For the situation where a drive is bypassed by the array firmware (above “Use case 4”), upon
insertion of a replacement drive to the same enclosure/slot, the new drive is seen as
unassigned. As drives are tracked by their World Wide Number (WWN), and the original drive
was never failed, the controller firmware is still looking for its existing not present/optimal drive
to be reinserted into the system to copy back from the GHS. This is a normal firmware behavior.



Solution
Sun Storage Common Array Manager (CAM)

Note: If you have the firmware level 6.xx.xx.xx on your array, no actions is needed after the
drive replacement. The copy back operation will start, assuming that there are not more than
two (2) operation in a combination of reconstruction or copy back taking place on the system. If
so, it will be queued.

Using the Browser User Interface (BUI):
1. Select the array in CAM.
2. Click on “Service Advisor”.
3. Expand “Portable Virtual Disk Management” on the left pane.
4. Select “Replace a Disk Drive” then follow the instructions.
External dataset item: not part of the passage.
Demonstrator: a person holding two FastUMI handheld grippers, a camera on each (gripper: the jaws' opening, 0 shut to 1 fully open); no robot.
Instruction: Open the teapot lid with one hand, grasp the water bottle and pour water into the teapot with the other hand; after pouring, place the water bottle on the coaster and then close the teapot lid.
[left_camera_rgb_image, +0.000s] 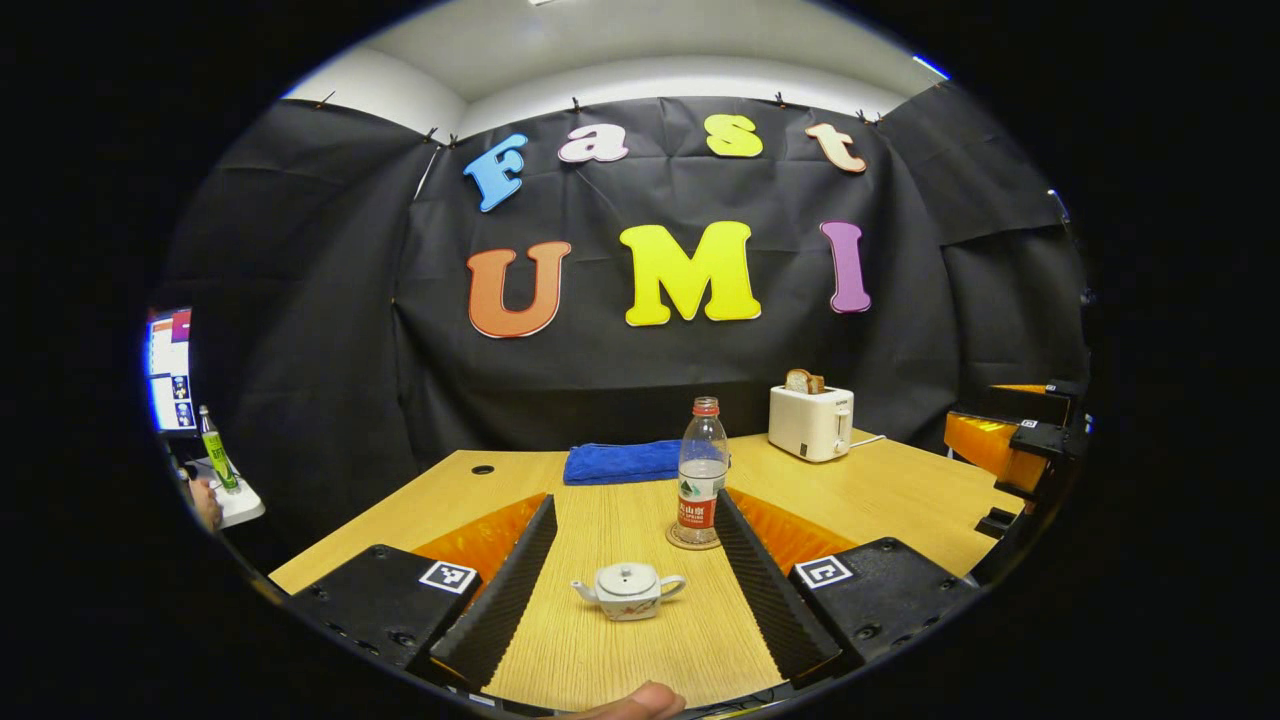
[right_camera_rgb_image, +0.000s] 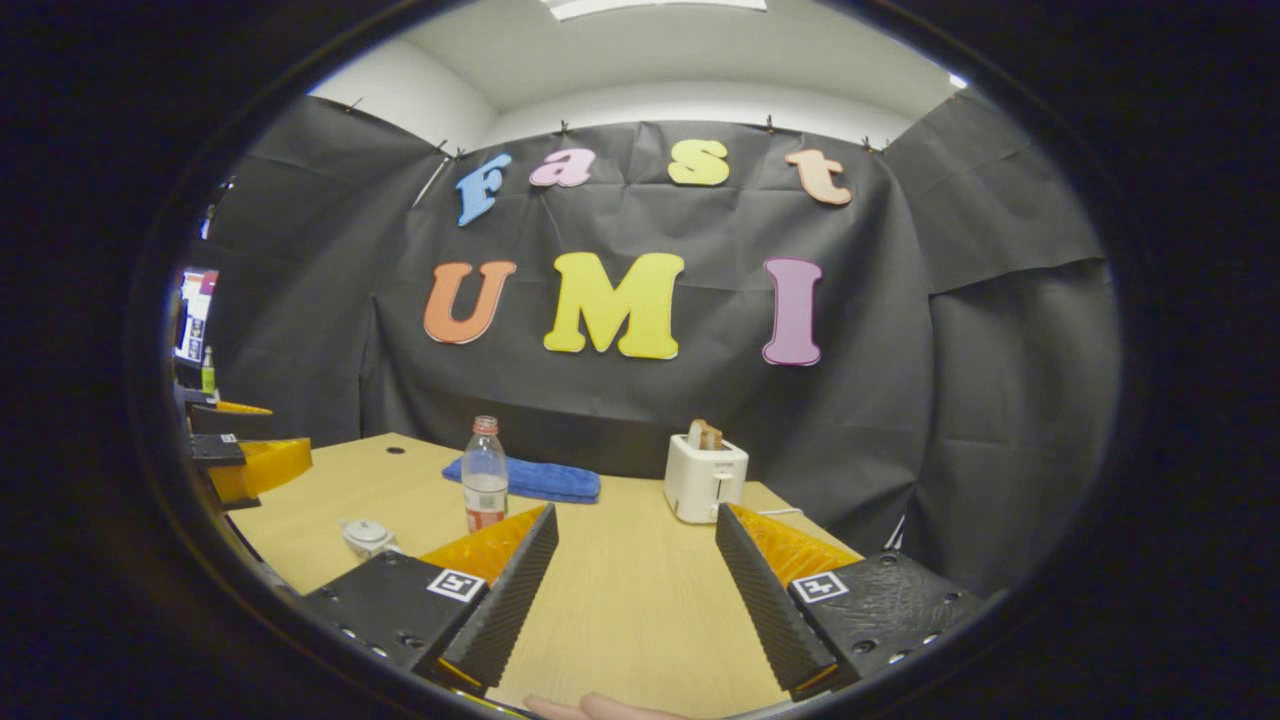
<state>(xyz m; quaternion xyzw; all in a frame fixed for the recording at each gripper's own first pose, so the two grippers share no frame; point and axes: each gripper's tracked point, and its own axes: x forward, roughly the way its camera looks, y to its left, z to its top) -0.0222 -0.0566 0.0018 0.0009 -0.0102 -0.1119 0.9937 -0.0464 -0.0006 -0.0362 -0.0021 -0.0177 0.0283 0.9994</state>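
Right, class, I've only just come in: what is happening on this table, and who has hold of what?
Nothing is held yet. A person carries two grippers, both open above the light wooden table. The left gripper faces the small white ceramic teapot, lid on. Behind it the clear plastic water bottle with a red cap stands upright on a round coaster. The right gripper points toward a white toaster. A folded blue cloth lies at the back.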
Using the Command Line (CLI):
1. Use Sun Storage Common Array Manager (CAM) to confirm that reconstruction jobs are completed before moving forward to the next step.
2. Use the following CAM command line to list the drives needing replacement:

service -d <array-name> -c replace -q list
Location of the ‘service’ command:
Solaris: /opt/SUNWsefms/bin/
Linux: /opt/sun/cam/private/fms/bin/
Windows: C:\Program Files\Sun\Common Array Manager\Component\fms\bin\

 

Example:
/opt/SUNWsefms/bin/service -d st6140c -c replace -q list
Executing the replace command on st6140c
Drives needing replacment:
Tray.85.Drive.02
In use hot spares:
Tray.85.Drive.16
Unassigned drives available for replacment:
Tray.85.Drive.10
Tray.85.Drive.05
Tray.85.Drive.11
Tray.85.Drive.06
Tray.85.Drive.04
Tray.85.Drive.03
Tray.85.Drive.08
Tray.85.Drive.12
Tray.85.Drive.07
Tray.85.Drive.09
Tray.85.Drive.13
Tray.85.Drive.14
Tray.85.Drive.02

The above example shows that the drive 85,02 needs to be replaced. This drive has
already been replaced but the copy back did not start.
 
3. Use the following CAM command line to manually trigger the copy back:
 

service -d <arrayname> -c replace -t <drive_needing_replacement> -q
<drive_to_be_used_for_the_replacement>

 

Example:
/opt/SUNWsefms/bin/service -d st6140c -c replace -t t85d02 -q t85d02
Executing the replace command on st6140c
Completion Status: Success

In the above example, we manually trigger the copy back by replacing the drive 85,02 with itself. This drive has already been physically replaced.
 
4. Use CAM to confirm that the copy back from the in use GHS started.